03/04/2026
En el marco de la psicología y neuropsicología del desarrollo, resulta relevante denotar que las expresiones de violencia en la niñez —ya sean físicas, verbales o simbólicas— constituyen una interrupción directa en los procesos de adaptabilidad y crecimiento integral de este grupo etario, dado que, bajo el enfoque específico de la neurobiología interpersonal (Siegel, 2010), se comprende/explica que el sistema nervioso central posee una estructura particular cuya funcionalidad se ve afectada ante estímulos que la niñez percibe como amenazantes.
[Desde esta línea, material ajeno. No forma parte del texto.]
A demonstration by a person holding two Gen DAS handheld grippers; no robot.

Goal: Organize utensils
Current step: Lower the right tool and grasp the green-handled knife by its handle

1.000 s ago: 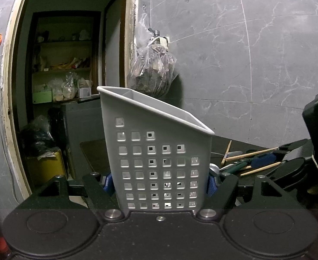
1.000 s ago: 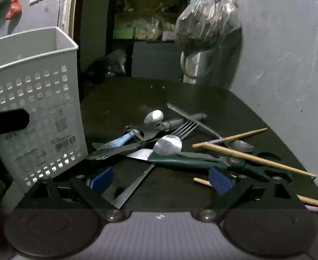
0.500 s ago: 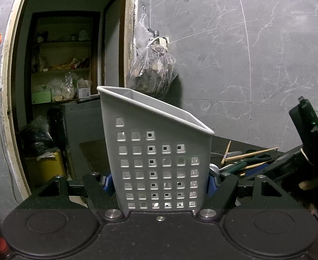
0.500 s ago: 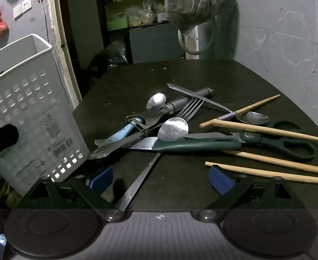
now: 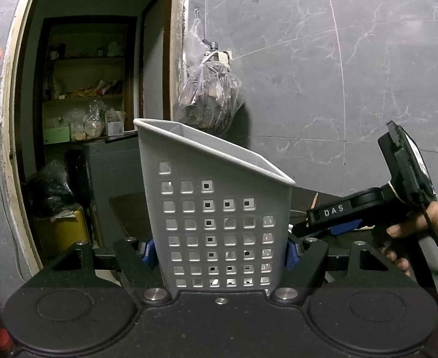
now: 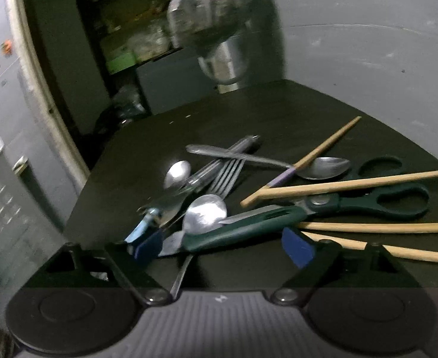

Es así como, a partir del enfoque delineado atrás, se reconoce que el ejercicio de la violencia provoca un ciclo de desarticulación neurológica que aminora el aprendizaje y la vinculación: la activación de la amígdala genera un estado de alerta que inhibe la corteza prefrontal, interrumpiendo el acceso a las áreas racionales, la lógica y la integración de normas; consecuentemente, el comportamiento-conducta queda subordinado al dominio del cerebro primitivo, inhabilitando cualquier posibilidad de desenvolvimiento afectivo o cognitivo; no hay aprendizaje posible bajo el dominio del miedo.
Desde una perspectiva de derechos, estas prácticas se sustentan en un trato adultocentrista que vulnera la dignidad humana; por ello, la “Convención sobre los Derechos de [la niñez]” (ONU, 1989) garantiza la protección contra toda afectación mental, determinando la agresión no como una pauta de crianza, sino como una transgresión que deriva en una continua amenaza a la integridad tanto física como mental, dificultando el derecho al máximo desarrollo posible. Frente a esto, la alternativa ética radica en el constructo de co-regulación, donde la persona adulta asume la función de corteza externa que preserva la calma y facilita la integración cerebral, por lo que promover vínculos seguros es un ejercicio preciso, así como un compromiso irrestricto con la justicia social y los derechos de las niñeces.
Referencias:
• Siegel, D. J. (2010). La mente en desarrollo: Cómo interactúan las relaciones y el cerebro para moldear nuestro ser. Desclée de Brouwer.
• Organización de Naciones Unidas [ONU]. (1989). Convención sobre los Derechos del Niño.https://www.un.org/es/events/childrenday/pdf/derechos.pdf
Transparencia digital:
La infografía fue elaborada con la asistencia de IA generativa; no obstante, tanto la curaduría de información como el contenido —incluyendo anotaciones, exploración referencial, texto de la publicación y ejercicios de síntesis— han sido realizados por el autor.